“Oggi, insieme alla Presidente Chiara Colosimo, abbiamo presentato il progetto di legge “Liberi di scegliere”, un provvedimento che nasce da un lavoro corale e condiviso e che traduce finalmente in norma un percorso costruito nel tempo”. Lo dichiara Enza Rando, senatrice del Partito democratico e coordinatrice del Comitato Cultura della legalità e protezione dei minori della Commissione parlamentare antimafia.
“È un segnale politico di grande rilievo – prosegue Rando – perché il disegno di legge è stato presentato con la firma di tutti i gruppi parlamentari, sia alla Camera che al Senato. Dimostra che questo è un tema vero e centrale e che il Parlamento può unirsi quando si tratta di contrasto alle mafie, prevenzione e tutela dei diritti”.

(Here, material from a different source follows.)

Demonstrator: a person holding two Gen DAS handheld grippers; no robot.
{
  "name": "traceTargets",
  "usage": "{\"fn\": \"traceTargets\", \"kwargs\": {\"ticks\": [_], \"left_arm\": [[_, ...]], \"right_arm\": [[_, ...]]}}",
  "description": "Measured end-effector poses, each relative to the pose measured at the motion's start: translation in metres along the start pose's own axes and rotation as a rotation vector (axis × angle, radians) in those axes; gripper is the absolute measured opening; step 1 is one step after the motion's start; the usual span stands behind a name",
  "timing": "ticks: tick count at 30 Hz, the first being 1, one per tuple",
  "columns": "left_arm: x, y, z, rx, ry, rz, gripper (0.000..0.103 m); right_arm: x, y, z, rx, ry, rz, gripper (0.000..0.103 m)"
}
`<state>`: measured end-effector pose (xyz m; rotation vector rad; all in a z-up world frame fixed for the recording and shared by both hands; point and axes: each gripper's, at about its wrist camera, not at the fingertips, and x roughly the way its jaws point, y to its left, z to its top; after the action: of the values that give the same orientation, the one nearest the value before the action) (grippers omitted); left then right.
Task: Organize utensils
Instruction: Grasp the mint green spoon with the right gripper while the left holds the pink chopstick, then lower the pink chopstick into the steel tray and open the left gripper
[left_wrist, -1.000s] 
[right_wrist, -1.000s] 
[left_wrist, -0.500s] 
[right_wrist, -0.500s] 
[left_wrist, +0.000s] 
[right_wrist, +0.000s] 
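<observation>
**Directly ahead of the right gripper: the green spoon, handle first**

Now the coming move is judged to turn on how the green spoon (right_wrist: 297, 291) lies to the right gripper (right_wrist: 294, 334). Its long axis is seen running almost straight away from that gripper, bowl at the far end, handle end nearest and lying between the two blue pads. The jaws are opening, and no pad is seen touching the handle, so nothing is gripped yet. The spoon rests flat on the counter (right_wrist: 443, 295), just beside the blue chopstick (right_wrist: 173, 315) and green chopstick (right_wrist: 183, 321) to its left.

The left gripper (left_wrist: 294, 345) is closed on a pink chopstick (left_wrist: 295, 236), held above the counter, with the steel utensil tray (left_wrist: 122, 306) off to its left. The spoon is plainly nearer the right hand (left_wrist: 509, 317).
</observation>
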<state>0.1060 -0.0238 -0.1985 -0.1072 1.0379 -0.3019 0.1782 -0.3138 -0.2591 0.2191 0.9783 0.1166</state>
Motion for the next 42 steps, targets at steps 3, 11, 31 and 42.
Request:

“‘Liberi di scegliere’ è una legge che mette al centro la cultura della legalità e della responsabilità – sottolinea la senatrice Pd – perché contrastare le mafie non significa soltanto intervenire dopo che i reati sono stati commessi, ma arrivare prima. Significa prevenire, proteggere e costruire alternative concrete per donne e minori che scelgono di rompere con i contesti mafiosi”.
“Abbiamo una responsabilità enorme verso queste donne e questi bambini – aggiunge Rando – che oggi spesso non rientrano ancora in una piena fattispecie giuridica di tutela e si trovano privati di diritti fondamentali: dal lavoro alla salute, dall’istruzione alla possibilità di costruire una nuova vita. Questa legge unisce il diritto alla dimensione sociale, valorizza il ruolo delle istituzioni e dell’associazionismo e costruisce una rete di protezione reale”.
“Per questo – conclude – rivolgiamo un appello a fare presto. Il Paese ha bisogno di questo strumento e queste persone non possono più aspettare. Ogni giorno ci chiedono una cosa semplice e potente insieme: poter vivere. Dotare rapidamente l’Italia di questa legge significa dare loro fiducia, sicurezza e futuro”.